The Fresh Loaf

News & Information for Amateur Bakers and Artisan Bread Enthusiasts

SFSD hand-mixed & gas oven baked

dmsnyder's picture

SFSD hand-mixed & gas oven baked

We are visiting our son in Las Vegas for Thanksgiving, and I'm introducing him to sourdough baking. This has entailed three challenges. The first is the demands of baking with a houseful of family. This is wonderful, but the scheduling complexity is greater by several orders of magnitude. The second is that Joel does not have a mixer. This is a very minor issue, but it does require adapting some recipes I am accustomed to making with machine mixing. The third challenge is baking in a gas oven. This is a new experience for me and, from my reading of TFL topics over the years, a challenge to many.

Yesterday, Joel and I made a large loaf of my San Francisco-style Sourdough. I followed my usual formula (see My San Francisco Sourdough Quest, Take 4) with the following changes:

1. Mix the flours and water in a bowl with a spatula and autolyse for 30 minutes.

2. Add the salt and levain and mix well using stretch and fold in the bowl.

3. Stretch and fold in the bowl x 2 at 30 minute intervals.

4. Stretch and fold on the bench x 2 at 30 minute intervals.

5. Ferment without molestation for another hour.

6. Pre-shape and shape one 1 kg batard. 

7. Proof for 2 hours en couche.

8. Bake at 450 dF for 35 minutes steaming for the first 15 minutes using Sylvia's method (towels in loaf pans, saturated with boiling water.)

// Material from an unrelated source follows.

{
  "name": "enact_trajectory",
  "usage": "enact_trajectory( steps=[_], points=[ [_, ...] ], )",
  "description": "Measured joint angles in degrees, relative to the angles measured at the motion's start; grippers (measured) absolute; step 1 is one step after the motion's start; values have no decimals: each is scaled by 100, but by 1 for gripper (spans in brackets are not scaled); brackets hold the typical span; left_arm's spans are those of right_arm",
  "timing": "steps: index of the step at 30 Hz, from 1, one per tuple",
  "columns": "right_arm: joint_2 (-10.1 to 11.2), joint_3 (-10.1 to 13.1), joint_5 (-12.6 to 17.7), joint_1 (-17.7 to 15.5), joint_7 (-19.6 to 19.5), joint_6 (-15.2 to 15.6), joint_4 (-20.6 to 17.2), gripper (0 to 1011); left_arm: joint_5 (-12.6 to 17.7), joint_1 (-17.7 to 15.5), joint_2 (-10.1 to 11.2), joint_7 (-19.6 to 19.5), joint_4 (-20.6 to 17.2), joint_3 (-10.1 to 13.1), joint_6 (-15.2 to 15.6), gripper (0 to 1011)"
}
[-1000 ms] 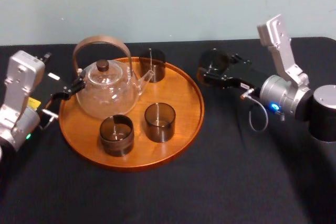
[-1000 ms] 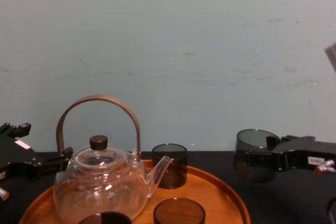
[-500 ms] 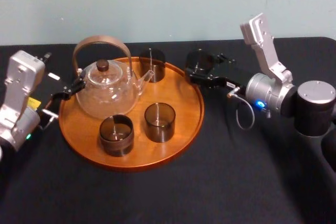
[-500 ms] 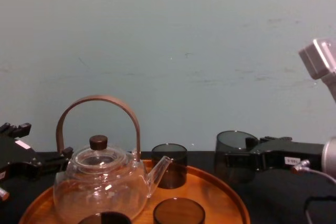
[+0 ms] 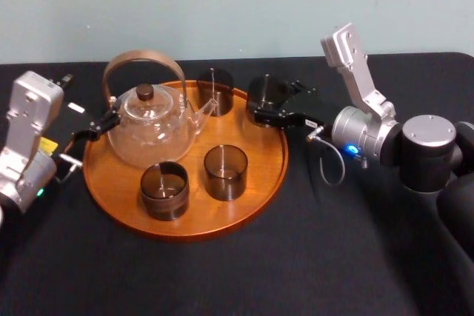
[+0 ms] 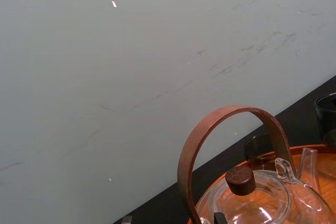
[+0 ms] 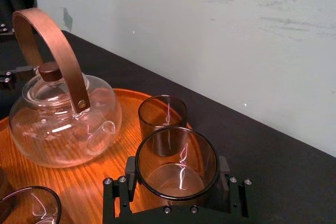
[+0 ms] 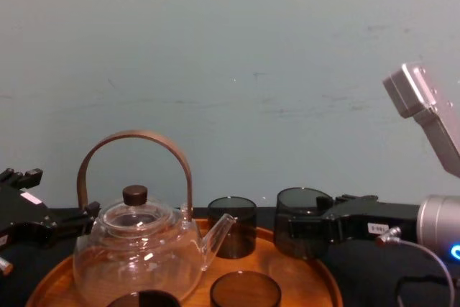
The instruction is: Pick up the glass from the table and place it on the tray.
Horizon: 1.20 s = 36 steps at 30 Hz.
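My right gripper (image 5: pixel 272 103) is shut on a smoky dark glass (image 5: pixel 265 92) and holds it upright over the far right part of the round wooden tray (image 5: pixel 252 186), just inside the rim. In the right wrist view the glass (image 7: pixel 176 169) sits between the black fingers (image 7: pixel 118 190), with the tray (image 7: pixel 100 179) below it. From the chest the glass (image 8: pixel 300 229) hangs at rim height in the right gripper (image 8: pixel 310 229); whether it touches the tray (image 8: pixel 320 269) I cannot tell. My left gripper (image 5: pixel 87 138) rests open on the table (image 5: pixel 311 257) beside the tray's left edge.
On the tray stand a clear glass teapot (image 5: pixel 148 127) with a brown arched handle and three more dark glasses: one at the back (image 5: pixel 215 91) close to the held one, two at the front (image 5: pixel 225 172) (image 5: pixel 164 190). A pale wall closes the far side.
My right arm has carried the glass leftward, from over the black table beyond the tray's right rim to above the tray's far right part. The left arm has stayed still.
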Motion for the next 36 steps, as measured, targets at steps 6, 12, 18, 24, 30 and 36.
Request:
enact_trajectory(
  steps=[6,12,18,24,30,36],
  points=[
    [-38,-56,-21,26,37,-35,71,903,0,0,0,0,0,0,0,1009],
    [-76,-102,-34,45,64,-62,128,903,0,0,0,0,0,0,0,1010],
    [-114,-145,-50,58,88,-88,167,903,0,0,0,0,0,0,0,1010],
    [-153,-183,-71,84,98,-99,217,903,0,0,0,0,0,0,0,1010],
    [-180,-208,-96,106,97,-98,273,903,0,0,0,0,0,0,0,1010],
    [-209,-221,-104,143,100,-69,363,903,0,0,0,0,0,0,0,1009]
  ],
)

Here are some results (I couldn't get a photo before Joel had cut the loaf after cooling.):

Even using two towels in loaf pans, the crust was rather dull, suggesting sub-optimal oven steaming. However, oven spring was satisfactory. The crumb structure was more open than usual and a bit less chewy. I judge it better than acceptable. Note that I did not retard the loaves, so the flavor was minimally sour but very nice - more like a good French pain au levain than a San Francisco Sourdough.

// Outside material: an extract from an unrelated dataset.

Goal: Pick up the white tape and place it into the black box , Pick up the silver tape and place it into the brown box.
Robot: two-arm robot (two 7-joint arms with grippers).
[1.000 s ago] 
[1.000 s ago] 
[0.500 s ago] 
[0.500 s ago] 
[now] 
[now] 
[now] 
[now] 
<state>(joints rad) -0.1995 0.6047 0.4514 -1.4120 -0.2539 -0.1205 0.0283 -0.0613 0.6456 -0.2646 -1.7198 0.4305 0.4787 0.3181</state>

The results were good enough to warrent baking more hand-mixed SFSD's after I get home to my own oven.

I hope everyone had as nice a Thanksgiving as I did.



suave's picture

David, in gas oven you have to bake under a cover, there's simply no other way.

dmsnyder's picture

I'm not sure there isn't another way, but I have passed your solution on to my son.


dabrownman's picture

really nice baking in a foreign kitchen with a gas oven, no retardation and scheduling conflicts.   Heck, we couldn't even get our rolls done till after the dished were washed!   Eric H. said you don't need a stone but it looks like your son had one with that thick dark bottom.

Happy Thanksgiving to you and yours.

dmsnyder's picture

My son has a well-used pizza stone which I used well.


Janetcook's picture


Glad to know you were teaching your son the 'ropes' :-)  The results look very tasty and hopefully he will experiment in your absense and you might find a mixer in his kitchen next visit....though we all know one isn't really needed...convenient, yes; needed, naw.  I consider mine a luxury item :-)

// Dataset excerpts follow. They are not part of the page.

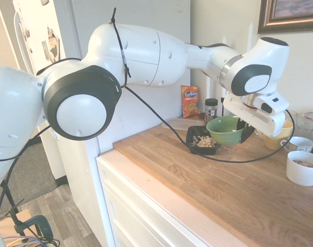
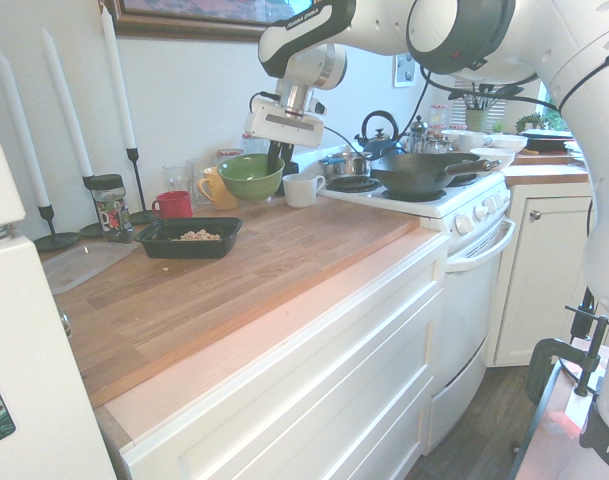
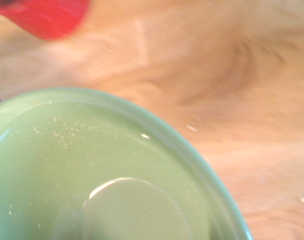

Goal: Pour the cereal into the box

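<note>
A long wooden butcher-block table [image 2: 234, 275] tops white panelled cabinet drawers [image 2: 324, 400], running along a pale off-white wall [image 2: 184, 90]. A dark-framed picture [image 1: 290, 15] hangs on that wall. At the table's far end stands a white stove [image 2: 464, 215] with knobs on its front. A white refrigerator [image 1: 38, 36] flanks the near end. The floor is grey-brown wood plank [image 1: 69, 216]. Bright daylight washes the whole room.

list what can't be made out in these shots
- Claw: fingertips hidden behind the round green ceramic bowl rim, second exterior view.
- Bowl's far side: cut off by the wrist view's edges, blurred.
- Black square plastic box: far corner hidden by the bowl, first exterior view.
</note>
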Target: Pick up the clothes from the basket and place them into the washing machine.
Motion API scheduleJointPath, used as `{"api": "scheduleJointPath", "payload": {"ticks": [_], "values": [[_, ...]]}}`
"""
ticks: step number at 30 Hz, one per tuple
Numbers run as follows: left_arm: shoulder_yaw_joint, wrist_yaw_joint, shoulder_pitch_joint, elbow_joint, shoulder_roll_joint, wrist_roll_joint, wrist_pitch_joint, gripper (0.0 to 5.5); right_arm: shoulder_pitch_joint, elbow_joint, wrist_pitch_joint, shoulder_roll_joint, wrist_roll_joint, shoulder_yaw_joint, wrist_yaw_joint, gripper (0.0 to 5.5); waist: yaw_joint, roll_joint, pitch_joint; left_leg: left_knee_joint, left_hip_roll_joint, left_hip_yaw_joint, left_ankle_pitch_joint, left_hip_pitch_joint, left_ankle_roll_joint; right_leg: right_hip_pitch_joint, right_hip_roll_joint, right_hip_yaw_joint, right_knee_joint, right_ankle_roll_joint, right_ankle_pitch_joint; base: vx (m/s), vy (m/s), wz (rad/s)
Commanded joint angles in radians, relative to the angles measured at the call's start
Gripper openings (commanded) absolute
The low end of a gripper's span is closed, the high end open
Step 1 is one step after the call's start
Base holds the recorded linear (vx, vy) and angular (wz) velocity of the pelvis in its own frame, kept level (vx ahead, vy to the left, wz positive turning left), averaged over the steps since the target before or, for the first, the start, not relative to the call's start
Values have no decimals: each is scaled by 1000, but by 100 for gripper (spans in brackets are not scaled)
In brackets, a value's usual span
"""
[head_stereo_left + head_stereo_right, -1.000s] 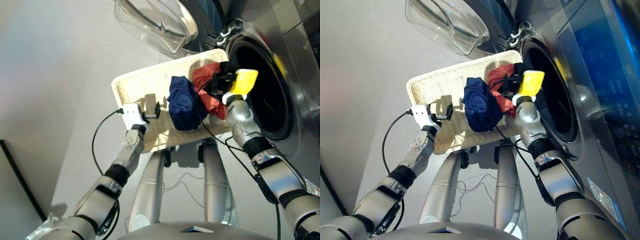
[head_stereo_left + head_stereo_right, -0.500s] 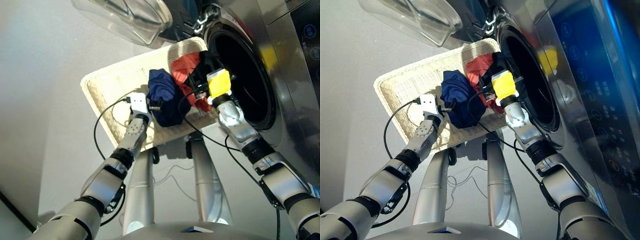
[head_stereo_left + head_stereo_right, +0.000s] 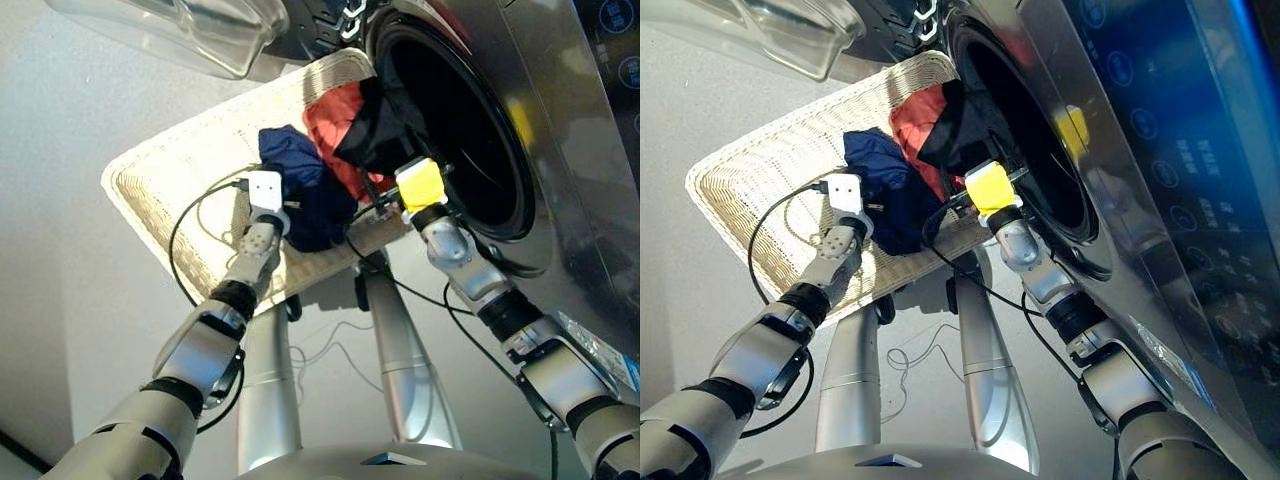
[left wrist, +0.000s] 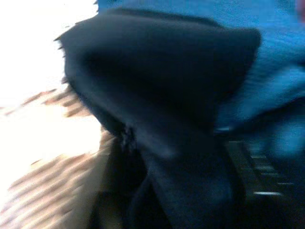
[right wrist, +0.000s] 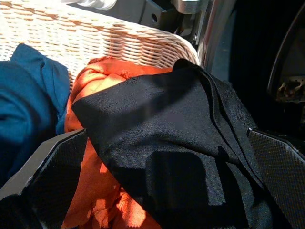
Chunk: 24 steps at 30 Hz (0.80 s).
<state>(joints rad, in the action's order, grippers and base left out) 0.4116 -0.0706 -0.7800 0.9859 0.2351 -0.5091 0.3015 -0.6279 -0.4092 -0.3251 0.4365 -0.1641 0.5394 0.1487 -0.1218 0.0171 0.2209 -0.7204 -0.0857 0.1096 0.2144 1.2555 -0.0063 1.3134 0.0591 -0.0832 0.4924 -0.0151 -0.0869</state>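
1. Clothes are lying in three pieces at the machine end of the basket [image 3: 150, 175], which is sitting in front of the washing machine [image 3: 560, 150] with one corner just beside the drum mouth [image 3: 460, 120]
2. A black garment [image 3: 375, 130] is hanging up from the right gripper [image 3: 385, 205], draping over the basket's rim and against the lower edge of the drum mouth; the right wrist view is showing the two black fingers [image 5: 281, 167] standing wide apart with the black cloth [image 5: 181, 143] spreading between them, so whether they are actually pinching it is hard to say
3. A coral red garment [image 3: 335, 115] is lying under and beside the black one, touching it, near the basket's far corner
4. A navy blue garment [image 3: 305, 185] is bunching in the middle of the basket, touching the red one on its machine side
5. The left gripper [image 3: 290, 205] is pressing against the near edge of the navy garment; the left wrist view is filling with dark blue cloth [image 4: 162, 95] over the woven base, and it is hiding the fingers, so I cannot tell how the jaws are standing
6. The clear glass door [image 3: 180, 30] is standing swung open beyond the basket's far side
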Motion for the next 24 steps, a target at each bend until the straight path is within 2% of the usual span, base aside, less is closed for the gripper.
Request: {"api": "scheduleJointPath", "payload": {"ticks": [1, 6, 8, 9, 12, 15, 17, 18, 24], "values": [[-13, 11, -12, 40, -28, 5, 14, 0, -6, 93, -40, -63, 4, -21, -8, 550, -6, 6, -8, -15, 19, 0, 0, -4, 34, -48, -2, 92, -10, -26, 29, 0, 0, 0], [-17, 36, 34, -22, -39, -50, 36, 0, 12, 54, -35, -58, 30, -14, -8, 550, 7, 17, -17, 78, 32, 1, -31, -80, 30, -111, -33, 93, -68, -31, 7, 0, 0, 0], [-18, 41, 43, -30, -40, -62, 40, 0, 12, 50, -31, -52, 59, -11, -3, 550, 10, 17, -16, 97, 36, 1, -37, -98, 29, -131, -39, 93, -80, -32, 5, 13, -25, 104], [-25, 67, 79, -81, -44, -107, 52, 0, 15, 27, -23, -33, 122, 4, 3, 550, 22, 20, -15, 147, 42, -5, -58, -140, 24, -176, -56, 97, -111, -34, -3, 30, -45, 197], [-41, 115, 138, -162, -55, -191, 64, 0, 22, 9, -14, 13, 223, 31, 6, 550, 35, 23, -11, 211, 58, -3, -81, -205, 19, -243, -72, 102, -150, -37, -12, 15, -47, 217], [-34, 159, 200, -246, -59, -246, 69, 0, 30, -16, -7, 54, 309, 70, -12, 550, 51, 25, -9, 264, 76, -12, -103, -269, 14, -313, -85, 110, -192, -40, -21, 9, -48, 232], [-30, 179, 220, -276, -62, -271, 69, 0, 25, -20, -8, 69, 353, 96, -22, 550, 57, 27, -10, 280, 79, -13, -110, -292, 12, -335, -88, 114, -202, -42, -22, -6, -42, 211], [-30, 211, 252, -328, -69, -319, 68, 0, 10, -28, -4, 92, 439, 140, -30, 550, 68, 27, -14, 293, 87, -16, -116, -316, 10, -367, -91, 121, -215, -42, -20, 0, 0, 0], [-1, 250, 305, -461, -75, -409, 62, 0, -26, -64, 3, 91, 544, 226, -50, 550, 97, 29, -25, 326, 103, -32, -132, -379, 11, -437, -97, 132, -237, -43, -15, -2, -10, 21]]}}
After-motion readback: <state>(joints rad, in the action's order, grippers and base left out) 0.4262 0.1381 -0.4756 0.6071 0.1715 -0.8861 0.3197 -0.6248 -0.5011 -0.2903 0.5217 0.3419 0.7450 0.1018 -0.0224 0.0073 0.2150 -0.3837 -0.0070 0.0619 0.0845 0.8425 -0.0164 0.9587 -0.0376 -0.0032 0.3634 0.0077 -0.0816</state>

Nice to read you got away and had time with your son's family too.  After all that is what the holidays are about :-)

Take Care,


dmsnyder's picture

We had a great time with our sons and their families. I think Joel will be baking bread. His wife generally doesn't eat bread because of the poor quality breads where she shops, but she loves my home-baked breads. And Joel loves to cook and is quite fearless in the kitchen.


GSnyde's picture

...might involve some baking tools from dad.

Looks like a nice loaf notwithstanding the challenges.

Sounds like a great Thanksgiving.


baybakin's picture

Ah! you stumbled across the problem I always have with gas ovens, they just evacuate the steam far too quickly.  As an earlier poster said, under a cover is just about the only way to generate enough steam for a shiney crust in a gas oven.

That said, I don't mind a more dull crust sometimes, when you bake in a WFO there is a similar result.  Great to see that you are showing family the ropes! I've been doing it the opposite way, teaching my folks sourdough.

EvaB's picture

gas stove top, and electric oven, although I prefer all gas, I was never so happy as when I managed to get my cherished brand new stove hooked up after moving to a new house, I hate electric stoves! In fact my husband will tell you I can cook over a burning campfire or on a pressure stove in the middle of a river on a boat (that is like a gas stove) so much better than on an electric stove that he actually had offered to fire the charcole burning BBQ with wood for me to cook on while living at the other house. It just makes that much difference for me.

But I love my Rival electric roaster oven that sits on the counter, that made doing Turkey on Sunday so much easier and allowed me to bake pies, and scallop veggies while it was roasting, so while I find cooking on the stove top so much better, it is nice to have the roaster. I brined the turkey for two days before roasting, and it was the absolute best one ever, although the one my husband did on the rotissarie on the BBQ (old charcole burning one, filled with hardwood chunks instead, and done at around 20F on Christmas day in an unheated garage with the door open) that was a deluxe turkey!